Housing industry insiders are talking in California. “Leslie Appleton-Young is at a loss for words. The chief economist of the California Assn. of Realtors has stopped using the term ’soft landing’ to describe the state’s real estate market, saying she no longer feels comfortable with that mild label.”
“‘Maybe we need something new. That’s all I’m prepared to say,’ Appleton-Young said Thursday.”
“The Realtors association last month lowered its 2006 sales prediction. That was when Appleton-Young first told the San Diego Union-Tribune that she didn’t feel comfortable any longer using ’soft landing.’ ‘I’m sorry I ever made that comment,’ she said Thursday.”
“For real estate optimists, the phrase ’soft landing’ conveyed the soothing notion that the run-up in values over the last few years would be permanent.”
“The state Department of Real Estate recently reported that (there is) one agent for every 55 adults in the state. Appleton-Young had no qualms about predicting a hard landing here: ‘We’re expecting a fairly significant shakeout.’”

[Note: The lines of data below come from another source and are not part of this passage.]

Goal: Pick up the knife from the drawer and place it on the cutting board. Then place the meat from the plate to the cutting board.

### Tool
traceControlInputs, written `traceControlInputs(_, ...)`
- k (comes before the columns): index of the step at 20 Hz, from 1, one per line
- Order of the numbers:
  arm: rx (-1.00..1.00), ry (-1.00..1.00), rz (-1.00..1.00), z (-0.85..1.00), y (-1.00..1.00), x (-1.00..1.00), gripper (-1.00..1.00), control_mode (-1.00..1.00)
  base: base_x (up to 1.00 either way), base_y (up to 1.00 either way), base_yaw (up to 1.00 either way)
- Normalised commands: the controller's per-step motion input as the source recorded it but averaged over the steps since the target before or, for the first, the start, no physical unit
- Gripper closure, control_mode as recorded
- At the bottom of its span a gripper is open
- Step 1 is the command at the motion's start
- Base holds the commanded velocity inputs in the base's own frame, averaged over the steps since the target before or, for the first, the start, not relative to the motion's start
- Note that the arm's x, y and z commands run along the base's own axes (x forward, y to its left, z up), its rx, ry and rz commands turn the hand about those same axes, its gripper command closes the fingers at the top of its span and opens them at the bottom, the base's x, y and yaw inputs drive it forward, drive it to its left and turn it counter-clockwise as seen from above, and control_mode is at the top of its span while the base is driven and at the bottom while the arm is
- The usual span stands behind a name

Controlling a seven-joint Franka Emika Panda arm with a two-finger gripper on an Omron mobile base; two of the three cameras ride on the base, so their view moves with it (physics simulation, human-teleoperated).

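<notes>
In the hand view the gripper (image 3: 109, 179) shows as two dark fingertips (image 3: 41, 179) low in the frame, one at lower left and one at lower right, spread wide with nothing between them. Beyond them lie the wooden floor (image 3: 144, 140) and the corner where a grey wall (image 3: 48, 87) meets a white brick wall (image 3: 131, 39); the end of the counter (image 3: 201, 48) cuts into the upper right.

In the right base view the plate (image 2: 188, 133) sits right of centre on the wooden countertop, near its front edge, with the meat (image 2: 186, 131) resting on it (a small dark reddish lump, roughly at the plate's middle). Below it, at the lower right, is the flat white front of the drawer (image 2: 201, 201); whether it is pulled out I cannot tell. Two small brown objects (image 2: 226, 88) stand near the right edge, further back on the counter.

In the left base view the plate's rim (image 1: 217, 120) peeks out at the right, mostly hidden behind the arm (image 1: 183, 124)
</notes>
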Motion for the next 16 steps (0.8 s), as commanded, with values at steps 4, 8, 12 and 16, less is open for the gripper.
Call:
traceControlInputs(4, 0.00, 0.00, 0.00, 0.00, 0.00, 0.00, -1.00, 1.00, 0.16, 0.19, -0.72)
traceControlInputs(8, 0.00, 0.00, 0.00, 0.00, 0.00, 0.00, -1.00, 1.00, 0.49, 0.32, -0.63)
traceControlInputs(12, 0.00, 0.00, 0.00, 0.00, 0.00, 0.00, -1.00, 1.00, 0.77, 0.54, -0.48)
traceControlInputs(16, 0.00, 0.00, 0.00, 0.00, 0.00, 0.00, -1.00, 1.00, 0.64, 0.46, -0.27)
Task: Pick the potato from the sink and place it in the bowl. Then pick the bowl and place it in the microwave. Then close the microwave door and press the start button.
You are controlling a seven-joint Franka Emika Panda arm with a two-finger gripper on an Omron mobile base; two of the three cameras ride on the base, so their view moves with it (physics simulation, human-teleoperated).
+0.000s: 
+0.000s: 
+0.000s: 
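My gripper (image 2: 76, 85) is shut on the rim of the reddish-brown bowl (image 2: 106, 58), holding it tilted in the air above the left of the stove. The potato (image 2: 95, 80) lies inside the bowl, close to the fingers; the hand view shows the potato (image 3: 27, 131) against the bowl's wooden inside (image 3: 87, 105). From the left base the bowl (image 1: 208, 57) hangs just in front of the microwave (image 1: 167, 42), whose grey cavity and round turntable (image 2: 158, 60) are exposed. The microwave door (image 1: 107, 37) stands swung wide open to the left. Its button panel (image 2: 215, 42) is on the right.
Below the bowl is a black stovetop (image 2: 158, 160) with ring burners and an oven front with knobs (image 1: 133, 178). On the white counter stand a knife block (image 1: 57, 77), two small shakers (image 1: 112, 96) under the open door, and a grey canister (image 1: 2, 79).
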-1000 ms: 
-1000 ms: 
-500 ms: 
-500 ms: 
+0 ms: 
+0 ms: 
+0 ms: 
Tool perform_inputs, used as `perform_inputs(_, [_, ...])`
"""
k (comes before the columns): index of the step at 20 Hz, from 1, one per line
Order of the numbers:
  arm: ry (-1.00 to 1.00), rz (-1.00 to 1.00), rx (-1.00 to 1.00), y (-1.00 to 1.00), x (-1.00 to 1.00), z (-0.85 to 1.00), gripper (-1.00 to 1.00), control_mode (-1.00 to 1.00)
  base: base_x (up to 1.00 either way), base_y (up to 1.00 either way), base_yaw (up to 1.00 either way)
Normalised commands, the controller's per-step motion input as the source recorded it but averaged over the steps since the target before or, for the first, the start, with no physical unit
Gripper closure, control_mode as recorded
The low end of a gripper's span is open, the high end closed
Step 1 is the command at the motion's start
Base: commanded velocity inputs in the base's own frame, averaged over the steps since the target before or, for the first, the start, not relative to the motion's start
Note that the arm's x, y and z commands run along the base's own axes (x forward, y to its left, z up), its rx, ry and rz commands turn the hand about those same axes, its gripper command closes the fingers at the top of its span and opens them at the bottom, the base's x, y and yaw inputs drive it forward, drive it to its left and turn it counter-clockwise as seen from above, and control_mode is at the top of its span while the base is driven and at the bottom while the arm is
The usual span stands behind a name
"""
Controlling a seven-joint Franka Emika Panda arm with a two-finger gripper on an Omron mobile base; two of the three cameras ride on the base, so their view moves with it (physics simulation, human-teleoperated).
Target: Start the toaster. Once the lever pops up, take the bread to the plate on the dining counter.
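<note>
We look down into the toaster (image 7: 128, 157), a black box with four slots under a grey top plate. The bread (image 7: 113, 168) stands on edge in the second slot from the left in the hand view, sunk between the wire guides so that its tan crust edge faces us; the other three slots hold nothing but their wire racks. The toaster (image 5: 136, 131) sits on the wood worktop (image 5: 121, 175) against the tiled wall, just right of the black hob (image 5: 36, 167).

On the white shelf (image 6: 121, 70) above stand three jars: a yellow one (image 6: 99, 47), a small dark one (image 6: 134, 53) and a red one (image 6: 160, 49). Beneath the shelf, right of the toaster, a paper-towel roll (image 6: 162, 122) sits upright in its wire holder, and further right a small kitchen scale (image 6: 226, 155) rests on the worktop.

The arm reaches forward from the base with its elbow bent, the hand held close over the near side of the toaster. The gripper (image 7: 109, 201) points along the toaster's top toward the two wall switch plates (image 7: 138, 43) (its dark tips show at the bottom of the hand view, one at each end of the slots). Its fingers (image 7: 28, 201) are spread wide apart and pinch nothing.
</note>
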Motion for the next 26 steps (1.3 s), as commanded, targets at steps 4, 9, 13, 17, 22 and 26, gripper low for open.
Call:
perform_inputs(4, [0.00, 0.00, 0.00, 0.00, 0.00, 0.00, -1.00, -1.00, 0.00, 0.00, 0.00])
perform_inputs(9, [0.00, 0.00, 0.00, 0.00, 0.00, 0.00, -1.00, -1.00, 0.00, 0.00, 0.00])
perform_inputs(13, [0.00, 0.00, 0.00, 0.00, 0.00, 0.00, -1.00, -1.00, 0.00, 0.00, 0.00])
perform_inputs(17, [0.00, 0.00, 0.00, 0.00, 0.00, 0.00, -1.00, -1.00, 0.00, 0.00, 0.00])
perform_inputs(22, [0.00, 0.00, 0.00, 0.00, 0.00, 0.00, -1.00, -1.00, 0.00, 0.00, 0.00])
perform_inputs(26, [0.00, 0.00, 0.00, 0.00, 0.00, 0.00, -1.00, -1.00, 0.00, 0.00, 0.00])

“D.R. Horton CEO Donald Tomnitz was telling analysts that the home builder’s sales in June ‘absolutely fell off the Richter scale.’ Horton, the nation’s largest builder of residential housing, has numerous projects in California.”
The Union Tribune. “In the latest signs of a softening local housing market, Del Mar-based Brookfield Homes reported a steep drop in revenue from home building yesterday while the nation’s largest home builder said business in San Diego has been particularly weak.”
“Both Brookfield and Texas-based D.R. Horton said they are experiencing an increase in cancellations across the country – where buyers who have entered a contract to purchase a home decide to walk away.”
“‘I know every time we’ve gone into a downturn in the home building industry, they’ve always been longer and deeper than we’ve all imagined,’ D.R. Horton CEO Tomnitz said. ‘So we’re preparing for the worst, and we think this one will be longer and deeper than just the last six months.’”
“DR Horton said that in the past 60 days it had cut the number of lots it has under contract in San Diego County and elsewhere earmarked for future development. The company didn’t say exactly how much deposit money it lost in San Diego County. But companywide, the home builder wrote off $57.2 million in the quarter for deposits on land that it now isn’t going to buy.”
“‘San Diego is our weakest market in California,’ Tomnitz told analysts. ‘California continues to be a challenging market for us. There continues to be a small percentage of affordability out there.’”
“‘We are experiencing the impact of the long-anticipated slowdown in housing markets, particularly in the San Diego and Washington, D.C., areas,’ said Ian Cockwell, Brookfield’s CEO.”